Despite the important good things about the March 10 Guidance, there are still a number of issues that are pretty bad.
- There was no reference in the Guidance to address the challenge or complexity of determining related/not related to the terminal illness. Although requiring a prior authorization process for all drugs infers there may be unrelated drugs that Part D must cover, providing education to Part D plan sponsors would have mitigated some of the damage from CMS' previous all or nothing stance related to certain classes of drugs.
- The requirements related to prescribers unaffiliated with the hospice are horrible. This is actually very close to ugly. CMS states that "To ensure care coordination, we believe prescribers who are unaffiliated with the hospice provider, in addition to providing the explanation regarding why the drug is unrelated to the terminal illness or related conditions, should also attest that they have coordinated with the hospice provider and the hospice provider confirmed the unrelatedness of the drug." Does anyone want to guess a) how hard this will be to implement; and b) the chilling effect this may have on hospice referrals as attending physicians and other prescribing referrers consider this additional hassle factor of working with hospices?
- There is no standardized form for the prior authorization process, although CMS did provide data elements that may be used. Hopefully these data elements will be adopted by most hospices and plan sponsors in order to eliminate the inevitable variability and inconsistency that is likely to occur without a standardized form.

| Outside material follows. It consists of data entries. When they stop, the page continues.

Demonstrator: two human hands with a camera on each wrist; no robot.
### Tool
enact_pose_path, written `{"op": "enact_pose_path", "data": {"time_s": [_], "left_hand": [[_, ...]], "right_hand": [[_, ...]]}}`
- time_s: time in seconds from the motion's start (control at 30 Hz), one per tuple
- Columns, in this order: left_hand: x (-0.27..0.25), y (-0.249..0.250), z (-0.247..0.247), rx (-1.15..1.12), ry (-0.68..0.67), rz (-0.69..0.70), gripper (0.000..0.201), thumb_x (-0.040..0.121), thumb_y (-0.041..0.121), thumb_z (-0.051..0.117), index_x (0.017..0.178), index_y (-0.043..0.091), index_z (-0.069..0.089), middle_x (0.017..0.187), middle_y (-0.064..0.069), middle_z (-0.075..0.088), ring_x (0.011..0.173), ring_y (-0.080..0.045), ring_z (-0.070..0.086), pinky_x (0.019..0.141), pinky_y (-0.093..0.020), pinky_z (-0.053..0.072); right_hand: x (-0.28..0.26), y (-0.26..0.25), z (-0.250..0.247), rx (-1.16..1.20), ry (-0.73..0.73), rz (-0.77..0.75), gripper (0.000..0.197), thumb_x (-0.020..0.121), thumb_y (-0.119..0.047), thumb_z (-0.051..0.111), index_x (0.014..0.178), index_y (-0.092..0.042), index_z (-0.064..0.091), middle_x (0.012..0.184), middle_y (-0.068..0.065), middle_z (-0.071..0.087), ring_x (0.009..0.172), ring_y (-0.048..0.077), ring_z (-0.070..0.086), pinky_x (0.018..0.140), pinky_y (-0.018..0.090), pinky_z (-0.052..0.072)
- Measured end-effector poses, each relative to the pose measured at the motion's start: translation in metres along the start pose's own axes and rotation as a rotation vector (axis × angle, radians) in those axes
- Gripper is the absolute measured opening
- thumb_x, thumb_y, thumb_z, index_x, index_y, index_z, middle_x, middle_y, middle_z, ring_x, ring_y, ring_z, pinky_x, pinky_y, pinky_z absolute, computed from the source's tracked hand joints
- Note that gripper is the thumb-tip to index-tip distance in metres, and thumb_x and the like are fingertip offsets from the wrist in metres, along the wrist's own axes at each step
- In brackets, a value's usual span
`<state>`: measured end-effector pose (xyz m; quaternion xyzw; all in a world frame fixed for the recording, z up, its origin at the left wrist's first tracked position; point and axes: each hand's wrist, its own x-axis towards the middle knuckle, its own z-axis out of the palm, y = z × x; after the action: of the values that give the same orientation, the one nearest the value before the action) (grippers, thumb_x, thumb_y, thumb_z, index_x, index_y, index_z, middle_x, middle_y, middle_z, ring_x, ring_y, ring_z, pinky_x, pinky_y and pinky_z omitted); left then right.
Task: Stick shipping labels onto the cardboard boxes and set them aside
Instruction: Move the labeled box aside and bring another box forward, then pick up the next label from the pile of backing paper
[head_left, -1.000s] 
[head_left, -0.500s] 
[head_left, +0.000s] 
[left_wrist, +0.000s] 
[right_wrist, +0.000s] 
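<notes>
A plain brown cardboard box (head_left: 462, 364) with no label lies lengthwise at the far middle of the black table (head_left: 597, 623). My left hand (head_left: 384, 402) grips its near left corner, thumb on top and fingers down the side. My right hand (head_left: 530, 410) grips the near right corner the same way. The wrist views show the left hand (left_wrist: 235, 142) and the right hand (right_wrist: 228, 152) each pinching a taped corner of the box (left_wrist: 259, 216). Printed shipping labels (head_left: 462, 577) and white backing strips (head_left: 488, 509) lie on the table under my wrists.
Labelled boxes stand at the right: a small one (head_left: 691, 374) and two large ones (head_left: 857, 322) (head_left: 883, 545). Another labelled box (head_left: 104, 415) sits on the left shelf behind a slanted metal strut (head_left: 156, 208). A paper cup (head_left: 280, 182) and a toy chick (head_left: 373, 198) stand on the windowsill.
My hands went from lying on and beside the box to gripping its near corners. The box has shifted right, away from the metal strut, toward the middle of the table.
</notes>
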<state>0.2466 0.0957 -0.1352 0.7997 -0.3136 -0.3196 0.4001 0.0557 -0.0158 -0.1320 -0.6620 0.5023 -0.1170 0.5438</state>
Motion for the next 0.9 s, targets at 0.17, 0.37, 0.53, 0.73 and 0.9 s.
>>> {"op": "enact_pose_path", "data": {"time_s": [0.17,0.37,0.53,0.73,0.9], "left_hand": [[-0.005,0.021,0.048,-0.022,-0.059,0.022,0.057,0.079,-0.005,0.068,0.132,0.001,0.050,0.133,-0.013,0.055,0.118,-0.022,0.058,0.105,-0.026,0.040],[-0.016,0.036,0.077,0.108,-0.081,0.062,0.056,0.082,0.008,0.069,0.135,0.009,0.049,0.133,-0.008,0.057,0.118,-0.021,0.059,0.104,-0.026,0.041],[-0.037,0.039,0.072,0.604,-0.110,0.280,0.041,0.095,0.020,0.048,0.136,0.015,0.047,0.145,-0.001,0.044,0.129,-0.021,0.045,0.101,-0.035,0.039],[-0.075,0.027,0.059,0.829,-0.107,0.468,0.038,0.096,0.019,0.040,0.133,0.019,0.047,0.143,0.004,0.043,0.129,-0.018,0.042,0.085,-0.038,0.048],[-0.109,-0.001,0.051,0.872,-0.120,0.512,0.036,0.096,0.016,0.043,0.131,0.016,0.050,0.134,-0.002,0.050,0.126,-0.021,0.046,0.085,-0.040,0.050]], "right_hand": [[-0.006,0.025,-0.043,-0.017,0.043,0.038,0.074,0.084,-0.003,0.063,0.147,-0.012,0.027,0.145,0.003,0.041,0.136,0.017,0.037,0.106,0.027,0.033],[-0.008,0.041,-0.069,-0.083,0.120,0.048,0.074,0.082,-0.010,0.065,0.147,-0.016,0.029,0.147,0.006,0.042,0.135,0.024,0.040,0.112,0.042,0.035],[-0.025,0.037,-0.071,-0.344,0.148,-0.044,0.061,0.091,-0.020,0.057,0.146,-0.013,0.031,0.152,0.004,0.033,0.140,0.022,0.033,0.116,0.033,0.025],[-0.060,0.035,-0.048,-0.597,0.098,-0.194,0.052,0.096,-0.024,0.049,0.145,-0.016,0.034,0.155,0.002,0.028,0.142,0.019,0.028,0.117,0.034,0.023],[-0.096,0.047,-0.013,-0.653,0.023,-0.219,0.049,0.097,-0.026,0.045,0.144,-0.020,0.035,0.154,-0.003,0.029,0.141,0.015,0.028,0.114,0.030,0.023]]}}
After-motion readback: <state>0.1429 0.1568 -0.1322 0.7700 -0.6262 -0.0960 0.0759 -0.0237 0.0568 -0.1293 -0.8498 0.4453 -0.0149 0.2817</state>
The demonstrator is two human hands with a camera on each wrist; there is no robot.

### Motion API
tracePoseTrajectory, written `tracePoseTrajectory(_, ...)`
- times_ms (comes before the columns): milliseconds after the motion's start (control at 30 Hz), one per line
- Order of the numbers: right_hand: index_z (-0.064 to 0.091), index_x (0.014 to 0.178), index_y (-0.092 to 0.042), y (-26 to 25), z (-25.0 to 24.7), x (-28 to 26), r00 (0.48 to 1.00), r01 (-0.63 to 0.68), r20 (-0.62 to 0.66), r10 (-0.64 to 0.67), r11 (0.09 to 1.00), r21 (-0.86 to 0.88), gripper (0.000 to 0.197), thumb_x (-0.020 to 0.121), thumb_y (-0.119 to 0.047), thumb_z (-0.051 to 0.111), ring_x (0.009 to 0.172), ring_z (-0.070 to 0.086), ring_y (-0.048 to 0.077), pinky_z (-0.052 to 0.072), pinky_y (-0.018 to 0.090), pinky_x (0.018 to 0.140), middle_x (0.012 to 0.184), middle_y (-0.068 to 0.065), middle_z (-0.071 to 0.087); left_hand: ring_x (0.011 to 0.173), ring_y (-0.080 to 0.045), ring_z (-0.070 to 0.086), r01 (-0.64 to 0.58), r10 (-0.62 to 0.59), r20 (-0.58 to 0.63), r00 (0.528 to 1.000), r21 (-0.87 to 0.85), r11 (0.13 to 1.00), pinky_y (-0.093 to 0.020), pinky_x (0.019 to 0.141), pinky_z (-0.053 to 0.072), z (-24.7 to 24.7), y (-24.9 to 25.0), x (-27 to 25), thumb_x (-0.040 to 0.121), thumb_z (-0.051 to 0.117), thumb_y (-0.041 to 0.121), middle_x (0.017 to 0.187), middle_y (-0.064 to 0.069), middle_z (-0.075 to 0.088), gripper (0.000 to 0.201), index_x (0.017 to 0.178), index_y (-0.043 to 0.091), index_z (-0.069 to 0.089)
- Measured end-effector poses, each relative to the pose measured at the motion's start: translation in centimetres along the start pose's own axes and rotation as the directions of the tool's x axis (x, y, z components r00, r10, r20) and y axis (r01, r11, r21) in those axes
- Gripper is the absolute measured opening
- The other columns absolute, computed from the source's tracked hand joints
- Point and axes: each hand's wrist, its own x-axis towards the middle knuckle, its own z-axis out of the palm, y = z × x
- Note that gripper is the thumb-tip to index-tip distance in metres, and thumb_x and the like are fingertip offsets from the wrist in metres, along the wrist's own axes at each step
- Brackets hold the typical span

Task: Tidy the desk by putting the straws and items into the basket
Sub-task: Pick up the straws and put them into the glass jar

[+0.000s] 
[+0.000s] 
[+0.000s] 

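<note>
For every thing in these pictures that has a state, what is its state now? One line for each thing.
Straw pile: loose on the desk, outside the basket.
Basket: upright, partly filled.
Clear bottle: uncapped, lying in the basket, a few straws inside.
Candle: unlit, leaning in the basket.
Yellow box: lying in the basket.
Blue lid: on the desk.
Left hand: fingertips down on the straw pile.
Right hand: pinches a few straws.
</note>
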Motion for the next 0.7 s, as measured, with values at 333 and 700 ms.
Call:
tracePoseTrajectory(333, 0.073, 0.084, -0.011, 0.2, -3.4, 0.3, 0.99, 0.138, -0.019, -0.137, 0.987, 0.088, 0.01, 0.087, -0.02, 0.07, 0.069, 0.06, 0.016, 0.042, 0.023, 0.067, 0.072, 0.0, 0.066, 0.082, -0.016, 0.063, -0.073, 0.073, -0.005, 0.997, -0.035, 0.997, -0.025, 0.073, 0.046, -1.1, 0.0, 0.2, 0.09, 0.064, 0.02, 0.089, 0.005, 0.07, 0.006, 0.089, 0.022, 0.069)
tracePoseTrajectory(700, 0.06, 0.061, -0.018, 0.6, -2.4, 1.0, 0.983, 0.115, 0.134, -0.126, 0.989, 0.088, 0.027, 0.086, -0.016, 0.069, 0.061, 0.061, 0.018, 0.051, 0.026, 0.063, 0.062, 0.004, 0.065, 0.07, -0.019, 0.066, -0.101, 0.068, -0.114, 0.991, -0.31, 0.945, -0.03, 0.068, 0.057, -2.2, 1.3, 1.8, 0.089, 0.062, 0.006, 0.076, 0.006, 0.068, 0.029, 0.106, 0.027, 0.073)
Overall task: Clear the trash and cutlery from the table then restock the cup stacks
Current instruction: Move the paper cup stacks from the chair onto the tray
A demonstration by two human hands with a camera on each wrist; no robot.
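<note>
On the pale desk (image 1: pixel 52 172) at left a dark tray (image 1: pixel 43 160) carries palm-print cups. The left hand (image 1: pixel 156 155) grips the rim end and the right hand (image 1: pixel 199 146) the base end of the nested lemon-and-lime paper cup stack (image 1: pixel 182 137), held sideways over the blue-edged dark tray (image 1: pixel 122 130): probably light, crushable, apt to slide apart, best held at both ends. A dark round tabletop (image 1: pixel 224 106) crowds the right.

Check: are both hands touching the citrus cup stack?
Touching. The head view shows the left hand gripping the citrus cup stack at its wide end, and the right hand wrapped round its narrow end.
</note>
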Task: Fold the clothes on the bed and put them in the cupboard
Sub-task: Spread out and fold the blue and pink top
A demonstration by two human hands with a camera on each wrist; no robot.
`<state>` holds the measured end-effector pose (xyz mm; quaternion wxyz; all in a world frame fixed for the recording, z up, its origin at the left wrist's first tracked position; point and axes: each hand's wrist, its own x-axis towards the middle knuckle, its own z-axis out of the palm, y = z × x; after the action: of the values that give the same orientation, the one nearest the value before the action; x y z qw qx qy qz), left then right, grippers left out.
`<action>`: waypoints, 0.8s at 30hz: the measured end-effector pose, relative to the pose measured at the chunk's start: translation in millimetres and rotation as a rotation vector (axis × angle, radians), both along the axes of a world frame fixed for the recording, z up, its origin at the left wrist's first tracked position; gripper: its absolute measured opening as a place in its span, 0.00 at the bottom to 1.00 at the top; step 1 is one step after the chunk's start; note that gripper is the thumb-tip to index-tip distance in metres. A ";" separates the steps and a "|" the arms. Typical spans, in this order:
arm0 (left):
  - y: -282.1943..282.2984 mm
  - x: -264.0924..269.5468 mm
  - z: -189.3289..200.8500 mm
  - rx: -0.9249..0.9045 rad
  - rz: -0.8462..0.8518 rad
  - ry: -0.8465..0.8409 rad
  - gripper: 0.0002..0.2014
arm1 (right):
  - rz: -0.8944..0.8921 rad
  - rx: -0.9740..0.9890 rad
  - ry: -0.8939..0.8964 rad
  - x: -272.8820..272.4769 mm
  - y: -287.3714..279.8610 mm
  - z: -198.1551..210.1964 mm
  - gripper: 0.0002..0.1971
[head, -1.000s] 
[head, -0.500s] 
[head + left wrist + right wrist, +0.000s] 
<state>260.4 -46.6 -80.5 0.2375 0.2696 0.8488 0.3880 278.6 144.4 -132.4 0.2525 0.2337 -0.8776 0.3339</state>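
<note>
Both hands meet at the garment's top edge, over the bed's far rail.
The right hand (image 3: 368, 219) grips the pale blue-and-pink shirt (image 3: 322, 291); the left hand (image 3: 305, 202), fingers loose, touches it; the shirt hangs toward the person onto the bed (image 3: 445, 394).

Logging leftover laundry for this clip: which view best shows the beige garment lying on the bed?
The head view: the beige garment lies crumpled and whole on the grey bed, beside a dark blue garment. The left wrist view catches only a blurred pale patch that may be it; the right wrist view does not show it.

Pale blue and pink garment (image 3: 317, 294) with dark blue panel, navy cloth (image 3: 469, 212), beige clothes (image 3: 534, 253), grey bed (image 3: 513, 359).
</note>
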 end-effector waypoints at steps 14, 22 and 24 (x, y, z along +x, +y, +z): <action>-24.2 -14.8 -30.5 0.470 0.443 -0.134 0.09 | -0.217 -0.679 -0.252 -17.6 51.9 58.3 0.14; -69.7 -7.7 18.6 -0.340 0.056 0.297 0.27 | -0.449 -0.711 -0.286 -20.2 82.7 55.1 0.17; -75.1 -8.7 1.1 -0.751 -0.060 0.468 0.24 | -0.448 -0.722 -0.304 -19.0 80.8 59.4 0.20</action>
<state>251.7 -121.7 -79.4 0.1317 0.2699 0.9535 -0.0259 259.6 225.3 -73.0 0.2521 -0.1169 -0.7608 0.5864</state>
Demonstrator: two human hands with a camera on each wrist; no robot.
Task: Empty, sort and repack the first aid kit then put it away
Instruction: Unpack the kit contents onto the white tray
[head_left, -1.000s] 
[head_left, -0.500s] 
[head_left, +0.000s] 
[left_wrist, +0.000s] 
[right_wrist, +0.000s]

- The prior authorization process and the hoops hospices will need to hop through in order to have unrelated medications covered by Part D are overwhelming. NHPCO has provided an excellent Compliance Guide to Part D on what hospices need to do to comply with the prior authorization requirements specified in the Guidance. The problem with it, through no fault of NHPCO, is that it is 10 pages long!! 10 pages! The systems and processes hospices will need to develop and implement in order to deal with this effectively are particularly challenging when at the same time hospices are dealing with getting ready for the Hospice Item Set, multiple new reporting requirements and ICD-10. Oh yes, and there are patients and families in need of care in the midst of it all...
What else? Did I miss any other bad things? Let me know in the comments section below.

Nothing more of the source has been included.